About this exercise: Filter the listing below, please, and copy only the lines with the word "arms".

Data section:

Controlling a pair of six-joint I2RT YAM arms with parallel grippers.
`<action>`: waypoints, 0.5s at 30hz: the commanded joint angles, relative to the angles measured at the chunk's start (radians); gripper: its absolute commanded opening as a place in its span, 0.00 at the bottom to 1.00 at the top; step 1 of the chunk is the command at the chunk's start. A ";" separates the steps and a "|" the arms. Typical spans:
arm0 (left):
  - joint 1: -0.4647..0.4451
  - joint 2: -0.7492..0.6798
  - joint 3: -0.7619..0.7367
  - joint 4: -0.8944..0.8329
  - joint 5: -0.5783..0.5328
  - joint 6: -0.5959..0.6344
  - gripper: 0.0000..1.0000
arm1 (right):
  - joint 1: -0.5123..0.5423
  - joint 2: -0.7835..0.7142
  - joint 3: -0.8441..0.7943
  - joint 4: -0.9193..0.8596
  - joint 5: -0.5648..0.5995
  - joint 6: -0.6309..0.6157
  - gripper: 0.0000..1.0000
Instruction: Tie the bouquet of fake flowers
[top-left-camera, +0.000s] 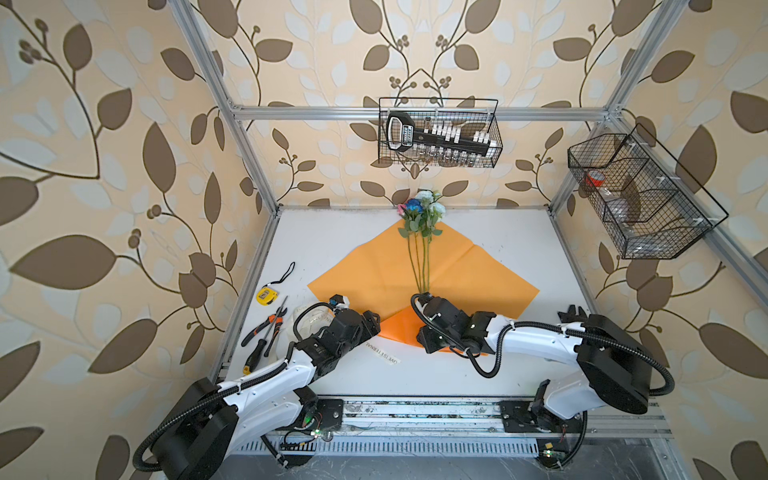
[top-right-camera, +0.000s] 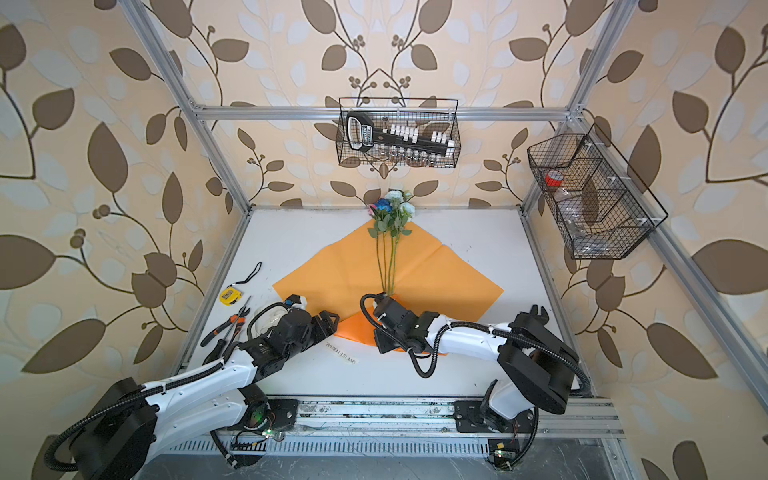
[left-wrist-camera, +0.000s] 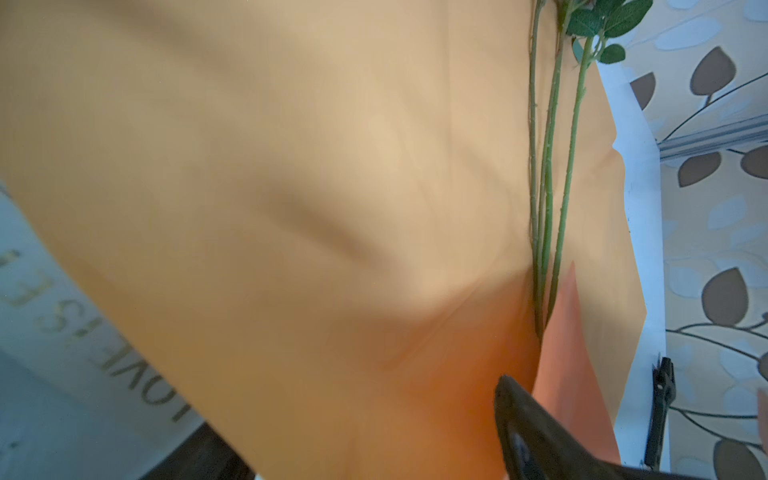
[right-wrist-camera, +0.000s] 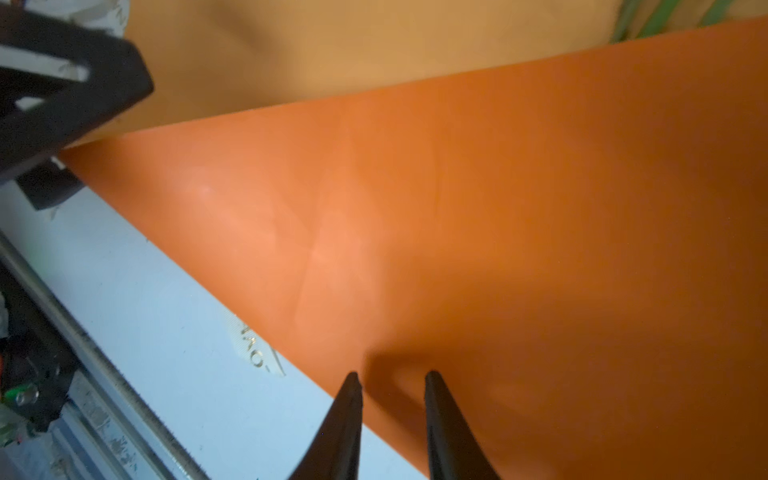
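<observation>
White arm shells (top-left-camera: 266, 386), black joints (top-left-camera: 345, 332), ribbed black cables (top-left-camera: 540, 328), black right claw (right-wrist-camera: 392, 376).

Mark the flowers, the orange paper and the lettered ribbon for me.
flowers (top-left-camera: 419, 226): in a top view, on the leaves just below the blooms.
paper (top-left-camera: 478, 278): in a top view, on its bare, flat right half.
ribbon (top-left-camera: 384, 354): in a top view, on its lettered middle.

The paper (top-left-camera: 374, 274) is lying mid-table (top-left-camera: 519, 249), its front corner folded over. The flowers (top-left-camera: 419, 216) are lying on it, blooms toward the back edge. The ribbon (top-left-camera: 384, 354) is lying at the paper's front edge. The tape measure (top-left-camera: 266, 296), pliers (top-left-camera: 266, 324) and screwdriver (top-left-camera: 259, 347) are lying along the left edge.
</observation>
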 joint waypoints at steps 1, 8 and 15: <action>0.008 -0.006 -0.001 0.026 -0.084 0.033 0.84 | 0.020 0.047 0.057 0.013 -0.009 0.009 0.27; 0.012 0.054 0.022 0.022 -0.103 0.074 0.68 | 0.020 0.153 0.114 0.019 -0.007 0.013 0.21; 0.010 0.036 0.046 0.030 -0.057 0.180 0.36 | 0.020 0.217 0.149 0.013 -0.004 0.021 0.20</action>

Written solution:
Controlling a pair of six-joint I2RT YAM arms with parallel grippers.
`<action>`: waypoints, 0.5s at 30hz: the commanded joint angles, relative to the angles measured at the chunk's start (radians); gripper: its absolute commanded opening as a place in its span, 0.00 at the bottom to 1.00 at the top; step 1 of the chunk is the command at the chunk's start. A ";" separates the steps and a "|" the arms. Typical spans:

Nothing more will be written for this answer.